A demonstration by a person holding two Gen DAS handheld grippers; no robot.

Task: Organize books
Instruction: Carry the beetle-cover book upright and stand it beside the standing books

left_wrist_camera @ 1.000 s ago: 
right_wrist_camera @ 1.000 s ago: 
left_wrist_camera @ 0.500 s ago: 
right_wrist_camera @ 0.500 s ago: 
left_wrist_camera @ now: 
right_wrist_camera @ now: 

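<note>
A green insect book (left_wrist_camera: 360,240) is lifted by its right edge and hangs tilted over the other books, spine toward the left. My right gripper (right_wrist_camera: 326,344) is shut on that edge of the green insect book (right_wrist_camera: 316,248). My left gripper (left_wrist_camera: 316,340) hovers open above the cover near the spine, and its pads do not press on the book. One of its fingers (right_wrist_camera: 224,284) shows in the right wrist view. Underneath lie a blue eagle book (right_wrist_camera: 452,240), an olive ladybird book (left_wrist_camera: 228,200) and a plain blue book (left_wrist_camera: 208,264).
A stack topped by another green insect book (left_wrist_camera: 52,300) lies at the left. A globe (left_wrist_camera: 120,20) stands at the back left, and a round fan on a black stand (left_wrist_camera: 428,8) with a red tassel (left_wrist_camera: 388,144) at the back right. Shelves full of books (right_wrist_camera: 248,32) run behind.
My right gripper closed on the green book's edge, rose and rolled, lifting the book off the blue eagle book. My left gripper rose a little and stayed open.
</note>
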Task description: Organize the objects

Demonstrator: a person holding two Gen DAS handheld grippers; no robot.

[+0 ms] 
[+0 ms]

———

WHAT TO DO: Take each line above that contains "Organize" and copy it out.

WRITTEN SOLUTION:
Task: Organize books
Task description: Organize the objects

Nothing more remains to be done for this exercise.